● **WHAT TO PRODUCE**: Produce a word-for-word copy of the data below.

=== Begin Enclosure ===

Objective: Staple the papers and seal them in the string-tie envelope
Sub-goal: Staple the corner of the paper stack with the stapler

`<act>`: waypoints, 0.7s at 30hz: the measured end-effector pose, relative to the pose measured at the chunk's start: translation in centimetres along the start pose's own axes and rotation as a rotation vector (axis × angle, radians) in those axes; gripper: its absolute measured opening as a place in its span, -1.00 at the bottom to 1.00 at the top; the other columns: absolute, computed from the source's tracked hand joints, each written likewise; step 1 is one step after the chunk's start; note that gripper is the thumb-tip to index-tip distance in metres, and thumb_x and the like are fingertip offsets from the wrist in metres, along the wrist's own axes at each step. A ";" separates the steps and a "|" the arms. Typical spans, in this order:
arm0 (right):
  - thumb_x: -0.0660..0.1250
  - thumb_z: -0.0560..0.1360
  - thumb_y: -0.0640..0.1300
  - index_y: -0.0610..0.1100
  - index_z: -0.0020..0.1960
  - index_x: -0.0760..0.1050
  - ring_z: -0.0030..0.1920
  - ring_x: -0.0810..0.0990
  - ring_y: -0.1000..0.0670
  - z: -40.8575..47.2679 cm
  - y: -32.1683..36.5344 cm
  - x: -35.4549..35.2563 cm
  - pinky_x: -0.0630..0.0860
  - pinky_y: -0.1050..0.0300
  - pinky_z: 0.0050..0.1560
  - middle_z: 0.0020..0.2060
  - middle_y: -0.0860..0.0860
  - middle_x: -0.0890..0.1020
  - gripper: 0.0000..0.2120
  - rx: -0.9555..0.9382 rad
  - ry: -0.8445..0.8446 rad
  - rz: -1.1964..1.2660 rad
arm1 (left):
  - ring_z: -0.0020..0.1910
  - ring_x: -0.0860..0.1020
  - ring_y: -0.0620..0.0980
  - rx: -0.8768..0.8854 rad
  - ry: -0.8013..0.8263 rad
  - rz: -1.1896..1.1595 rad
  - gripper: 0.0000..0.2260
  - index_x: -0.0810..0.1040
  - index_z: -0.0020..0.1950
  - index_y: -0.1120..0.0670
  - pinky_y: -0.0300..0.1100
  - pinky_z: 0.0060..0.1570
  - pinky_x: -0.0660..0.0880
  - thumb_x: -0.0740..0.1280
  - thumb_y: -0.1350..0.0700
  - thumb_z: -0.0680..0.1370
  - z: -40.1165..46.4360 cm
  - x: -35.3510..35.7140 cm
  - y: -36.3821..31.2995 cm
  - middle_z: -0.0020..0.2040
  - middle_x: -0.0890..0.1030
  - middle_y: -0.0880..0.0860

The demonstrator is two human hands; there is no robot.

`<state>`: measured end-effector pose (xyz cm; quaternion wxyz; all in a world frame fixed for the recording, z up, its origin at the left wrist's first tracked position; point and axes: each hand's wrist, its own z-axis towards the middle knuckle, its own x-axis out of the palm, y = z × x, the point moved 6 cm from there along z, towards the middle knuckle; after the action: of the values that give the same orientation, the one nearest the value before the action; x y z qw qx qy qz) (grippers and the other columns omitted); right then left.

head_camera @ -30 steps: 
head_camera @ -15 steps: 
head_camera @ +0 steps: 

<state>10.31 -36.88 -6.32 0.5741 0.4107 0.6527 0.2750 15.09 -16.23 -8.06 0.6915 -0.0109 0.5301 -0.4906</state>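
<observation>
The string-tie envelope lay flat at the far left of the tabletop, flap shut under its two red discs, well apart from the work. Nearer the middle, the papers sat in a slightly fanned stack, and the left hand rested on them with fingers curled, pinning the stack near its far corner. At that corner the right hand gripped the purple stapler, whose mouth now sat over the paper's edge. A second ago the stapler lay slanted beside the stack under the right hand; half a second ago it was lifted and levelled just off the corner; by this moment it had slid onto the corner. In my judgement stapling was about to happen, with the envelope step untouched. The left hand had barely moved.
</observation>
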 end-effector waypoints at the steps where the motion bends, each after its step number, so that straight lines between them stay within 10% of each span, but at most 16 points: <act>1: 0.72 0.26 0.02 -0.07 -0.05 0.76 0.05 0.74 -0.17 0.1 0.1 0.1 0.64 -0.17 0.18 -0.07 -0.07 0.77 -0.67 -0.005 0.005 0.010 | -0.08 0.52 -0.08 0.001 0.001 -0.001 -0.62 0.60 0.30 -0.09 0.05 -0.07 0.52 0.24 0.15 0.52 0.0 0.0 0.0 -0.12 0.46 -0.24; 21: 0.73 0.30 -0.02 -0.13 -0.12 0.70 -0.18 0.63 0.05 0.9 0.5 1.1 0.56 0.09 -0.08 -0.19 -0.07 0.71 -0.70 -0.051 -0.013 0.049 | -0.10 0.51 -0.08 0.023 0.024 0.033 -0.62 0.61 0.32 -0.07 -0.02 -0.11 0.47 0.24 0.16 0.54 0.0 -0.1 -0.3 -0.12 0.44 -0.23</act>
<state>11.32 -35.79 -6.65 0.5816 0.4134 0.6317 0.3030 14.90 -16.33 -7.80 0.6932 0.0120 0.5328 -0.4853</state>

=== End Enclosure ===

● **SOLUTION TO THE EXERCISE**:
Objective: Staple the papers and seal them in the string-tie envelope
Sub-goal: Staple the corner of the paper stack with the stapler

`<act>`: waypoints, 0.7s at 30hz: the measured end-effector pose, relative to the pose measured at the chunk's start: translation in centimetres along the start pose's own axes and rotation as a rotation vector (axis × angle, radians) in those axes; gripper: its absolute measured opening as a place in its span, -1.00 at the bottom to 1.00 at the top; the other columns: absolute, computed from the source's tracked hand joints, each written likewise; step 1 is one step after the chunk's start; note that gripper is the thumb-tip to index-tip distance in metres, and thumb_x and the like are fingertip offsets from the wrist in metres, along the wrist's own axes at each step. A ";" separates the steps and a "|" the arms. Typical spans, in this order:
arm0 (right):
  - thumb_x: -0.0660..0.1250
  - thumb_z: -0.0560..0.1360
  - thumb_y: -0.0640..0.1300
  - index_y: -0.0610..0.1100
  - index_z: -0.0020..0.1960
  - index_x: -0.0760..0.1050
  - ring_z: -0.0030..0.1920
  - ring_x: -0.0810..0.0990
  - ring_y: -0.1000..0.0670
  - z: -40.8575..47.2679 cm
  - y: -32.1683..36.5344 cm
  - x: -35.4549..35.2563 cm
  - pinky_x: -0.0630..0.0860
  - pinky_y: -0.1050..0.0300
  - pinky_z: 0.0050..0.1560
  - middle_z: 0.0020..0.2060
  - middle_y: -0.0860..0.0860
  - middle_x: -0.0890..0.1020
  - gripper: 0.0000..0.2120
  - rx: -0.9555..0.9382 rad
  - ry: -0.8445..0.8446 rad
  - rz: -1.1964..1.2660 rad
arm1 (left):
  - ring_z: -0.0020..0.1910
  - ring_x: -0.0860..0.1020
  - ring_y: -0.0620..0.0980
  - rx: -0.8768..0.8854 rad
  - ry: -0.8013..0.8263 rad
  - rz: -1.1896..1.1595 rad
  - gripper: 0.0000..0.2260
  - index_x: -0.0810..0.1040
  - index_z: -0.0020..0.1950
  - index_y: -0.1120..0.0670
  - pinky_y: -0.0300..0.1100
  - pinky_z: 0.0060..0.1570
  - pinky_x: -0.0660..0.0880
  - thumb_x: -0.0740..0.1280
  - thumb_y: -0.1350..0.0700
  - thumb_z: -0.0680..0.1370
  - z: -40.1165..46.4360 cm
  - x: -35.3510..35.7140 cm
  - y: -36.3821..31.2995 cm
  - middle_z: -0.0020..0.2040
  - middle_x: -0.0890..0.1030
  - middle_y: -0.0880..0.0860

The demonstrator is two human hands; there is no robot.

`<state>`: measured end-effector pose (xyz cm; quaternion wxyz; all in a world frame fixed for the recording, z up, its origin at the left wrist's first tracked position; point and axes: each hand's wrist, its own z-axis towards the middle knuckle, its own x-axis out of the palm, y = z × x, the point moved 6 cm from there along z, towards the middle knuckle; after the action: of the values that give the same orientation, the one nearest the value before the action; x y z qw qx qy qz) (grippers and the other columns omitted); right then left.

head_camera @ -30 steps: 
head_camera @ -15 steps: 
head_camera @ +0 steps: 

<state>10.31 -36.88 -6.32 0.5741 0.4107 0.6527 0.2750 15.09 -16.23 -8.06 0.6915 -0.0109 0.5301 -0.4906</state>
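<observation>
The string-tie envelope lay flat at the far left of the tabletop, flap shut under its two red discs, well apart from the work. Nearer the middle, the papers sat in a slightly fanned stack, and the left hand rested on them with fingers curled, pinning the stack near its far corner. At that corner the right hand gripped the purple stapler, whose mouth now sat over the paper's edge. A second ago the stapler lay slanted beside the stack under the right hand; half a second ago it was lifted and levelled just off the corner; by this moment it had slid onto the corner. In my judgement stapling was about to happen, with the envelope step untouched. The left hand had barely moved.
</observation>
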 end-effector waypoints at the steps where the motion bends, each after its step number, so that straight lines between them stay within 10% of each span, but at most 16 points: <act>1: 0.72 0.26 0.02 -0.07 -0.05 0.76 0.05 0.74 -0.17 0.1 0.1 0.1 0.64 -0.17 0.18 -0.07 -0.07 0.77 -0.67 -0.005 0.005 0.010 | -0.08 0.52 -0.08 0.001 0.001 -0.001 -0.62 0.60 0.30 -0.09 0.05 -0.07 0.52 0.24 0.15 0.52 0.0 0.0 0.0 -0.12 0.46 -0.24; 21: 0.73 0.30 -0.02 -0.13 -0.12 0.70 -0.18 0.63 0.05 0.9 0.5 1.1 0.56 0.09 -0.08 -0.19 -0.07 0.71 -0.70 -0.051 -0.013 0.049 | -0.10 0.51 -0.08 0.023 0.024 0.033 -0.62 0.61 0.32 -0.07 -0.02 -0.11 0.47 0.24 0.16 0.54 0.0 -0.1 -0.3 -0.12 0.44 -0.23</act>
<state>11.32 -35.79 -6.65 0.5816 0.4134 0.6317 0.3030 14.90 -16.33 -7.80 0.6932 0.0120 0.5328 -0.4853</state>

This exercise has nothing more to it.